ACTIVITY
Only lines holding the word "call" are wanted. Copy them from the listing below.

GIVEN MATERIAL
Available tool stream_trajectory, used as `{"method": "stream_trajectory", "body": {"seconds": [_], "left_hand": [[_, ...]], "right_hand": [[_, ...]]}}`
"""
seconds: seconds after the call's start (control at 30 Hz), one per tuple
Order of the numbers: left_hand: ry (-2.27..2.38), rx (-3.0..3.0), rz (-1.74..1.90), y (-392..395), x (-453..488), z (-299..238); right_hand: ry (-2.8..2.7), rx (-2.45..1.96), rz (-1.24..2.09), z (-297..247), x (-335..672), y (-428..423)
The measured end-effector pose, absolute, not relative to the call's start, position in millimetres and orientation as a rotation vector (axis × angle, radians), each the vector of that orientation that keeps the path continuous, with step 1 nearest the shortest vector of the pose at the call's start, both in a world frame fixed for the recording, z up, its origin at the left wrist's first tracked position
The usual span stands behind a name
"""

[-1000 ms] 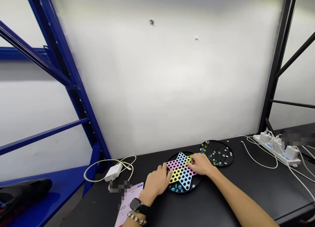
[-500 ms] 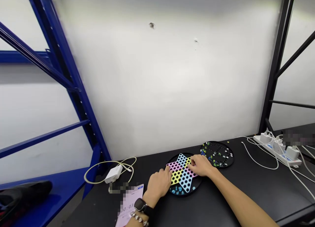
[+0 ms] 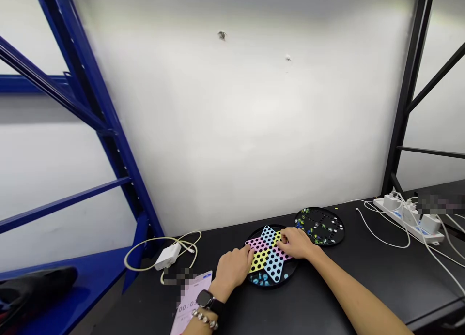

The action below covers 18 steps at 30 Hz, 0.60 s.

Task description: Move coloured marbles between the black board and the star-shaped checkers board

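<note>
A star-shaped Chinese checkers board (image 3: 274, 263), pink, yellow and light blue with rows of dark holes, lies over a round black tray (image 3: 269, 286). My left hand (image 3: 232, 268) is closed on its left side, thumb and fingers at the pink and yellow points. On the right side, my right hand (image 3: 295, 243) pinches the board near a yellow and a pink point. Light-blue marbles (image 3: 259, 279) show in the tray below the star's lower edge. The fingertips under the board are hidden.
Behind my right hand sits a second round black tray (image 3: 329, 223) with coloured and white marbles. A phone (image 3: 192, 296) showing a timer lies by my left wrist. A white charger (image 3: 167, 256) with a cable is at left, a power strip (image 3: 410, 219) with cords at right.
Both hands keep their hold on the board, which stays over the tray. Only a very slight shift of the view shows.
</note>
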<state>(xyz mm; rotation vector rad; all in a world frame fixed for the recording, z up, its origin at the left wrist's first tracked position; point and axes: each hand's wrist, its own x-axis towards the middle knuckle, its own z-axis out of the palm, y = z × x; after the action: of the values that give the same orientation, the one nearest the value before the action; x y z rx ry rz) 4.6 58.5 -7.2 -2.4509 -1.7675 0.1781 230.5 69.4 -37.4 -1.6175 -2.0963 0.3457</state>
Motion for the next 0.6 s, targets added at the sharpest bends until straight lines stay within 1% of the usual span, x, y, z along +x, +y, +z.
{"method": "stream_trajectory", "body": {"seconds": [0.23, 0.43, 0.6], "left_hand": [[-1.775, -2.459, 0.216, 62.0, 1.7, -8.9], [-1.642, -2.527, 0.277, 61.5, 1.5, -8.9], [-1.641, -2.489, 0.314, 57.7, 2.9, -4.3]], "right_hand": [[-2.087, -1.627, 0.361, -37.7, 229.0, 69.7], [-2.090, -1.634, 0.378, -37.2, 230.3, 69.3], [-2.103, -1.652, 0.380, -34.2, 229.6, 67.3]]}}
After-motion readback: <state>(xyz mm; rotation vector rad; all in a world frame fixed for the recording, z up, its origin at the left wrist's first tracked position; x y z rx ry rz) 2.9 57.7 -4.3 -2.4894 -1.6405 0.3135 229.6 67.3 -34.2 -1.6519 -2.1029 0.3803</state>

ANSWER TO THIS EXERCISE
seconds: seconds after the call's start (control at 30 Hz), one per tuple
The measured end-effector pose, absolute, not relative to the call's start, position in millimetres and orientation as a rotation vector (axis × angle, radians), each the vector of that orientation that keeps the path continuous, with step 1 nearest the shortest vector of the pose at the call's start, both in a world frame fixed for the recording, z up, its origin at the left wrist's first tracked position

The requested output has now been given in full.